Introducing Crunchy Data Warehouse: A next-generation Postgres-native data warehouse. Crunchy Data Warehouse Learn more

Deploying Active-Active PostgreSQL on Kubernetes

Avatar for Dave Cramer

Dave Cramer

11 min read

Kubernetes is a very popular container orchestration framework. I’ll show you how to get Symmetric-DS working on a single Kubernetes instance.

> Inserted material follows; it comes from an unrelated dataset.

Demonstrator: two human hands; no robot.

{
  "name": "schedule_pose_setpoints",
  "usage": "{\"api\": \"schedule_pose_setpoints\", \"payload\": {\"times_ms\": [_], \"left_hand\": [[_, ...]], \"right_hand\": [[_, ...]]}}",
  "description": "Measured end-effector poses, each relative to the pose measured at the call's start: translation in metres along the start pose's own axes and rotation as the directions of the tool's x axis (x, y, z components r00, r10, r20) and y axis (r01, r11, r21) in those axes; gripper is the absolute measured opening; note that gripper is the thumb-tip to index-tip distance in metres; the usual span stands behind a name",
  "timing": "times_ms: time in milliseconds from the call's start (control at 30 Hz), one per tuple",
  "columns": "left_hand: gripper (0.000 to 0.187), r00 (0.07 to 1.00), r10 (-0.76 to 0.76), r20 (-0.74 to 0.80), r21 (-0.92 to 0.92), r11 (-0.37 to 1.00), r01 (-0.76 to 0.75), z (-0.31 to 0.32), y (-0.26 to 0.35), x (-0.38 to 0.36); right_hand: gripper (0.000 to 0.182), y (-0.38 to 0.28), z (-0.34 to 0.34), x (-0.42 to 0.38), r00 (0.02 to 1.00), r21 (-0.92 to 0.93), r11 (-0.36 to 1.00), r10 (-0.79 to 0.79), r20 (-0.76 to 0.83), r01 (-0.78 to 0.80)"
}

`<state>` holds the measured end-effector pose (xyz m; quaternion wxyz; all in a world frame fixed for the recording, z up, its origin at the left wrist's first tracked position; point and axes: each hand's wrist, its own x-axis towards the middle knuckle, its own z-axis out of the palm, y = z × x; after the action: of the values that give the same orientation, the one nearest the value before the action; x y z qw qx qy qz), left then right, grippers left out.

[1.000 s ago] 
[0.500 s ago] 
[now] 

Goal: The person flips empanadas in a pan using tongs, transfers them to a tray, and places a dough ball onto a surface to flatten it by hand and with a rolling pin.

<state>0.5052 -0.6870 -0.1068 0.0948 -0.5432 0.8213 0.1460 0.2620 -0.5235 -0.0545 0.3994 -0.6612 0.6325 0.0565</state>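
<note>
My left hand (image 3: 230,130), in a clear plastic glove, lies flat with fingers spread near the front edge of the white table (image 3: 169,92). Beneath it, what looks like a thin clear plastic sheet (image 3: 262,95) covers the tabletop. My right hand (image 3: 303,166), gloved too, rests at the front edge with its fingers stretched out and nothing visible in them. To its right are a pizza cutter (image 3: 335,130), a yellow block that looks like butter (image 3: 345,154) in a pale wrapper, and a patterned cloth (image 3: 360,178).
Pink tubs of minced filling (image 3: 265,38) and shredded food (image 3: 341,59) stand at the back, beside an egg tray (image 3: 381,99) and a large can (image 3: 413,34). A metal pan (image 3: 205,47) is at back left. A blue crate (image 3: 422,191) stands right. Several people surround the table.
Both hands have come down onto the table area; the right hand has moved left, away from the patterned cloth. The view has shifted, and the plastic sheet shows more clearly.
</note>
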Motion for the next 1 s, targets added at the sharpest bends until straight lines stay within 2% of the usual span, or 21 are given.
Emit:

I had previously explored how to build an active-active PostgreSQL cluster using Symmetric-DS. The steps are essentially the same on Kubernetes:

  1. Start 2 PostgreSQL pods
  2. Create a user and a database on each pod/instance
  3. Start the primary symmetric-ds pod
  4. Add the symmetric-ds triggers and routes
  5. Open registration
  6. Start the secondary symmertic-ds pod

However, there are some interesting nuances I discovered while building out this setup, which I will discuss below. Before diving into the details, I'd also like to credit my colleagues Patrick McLaughlin and Simon Nielly as co-authors for helping me to put together this guide.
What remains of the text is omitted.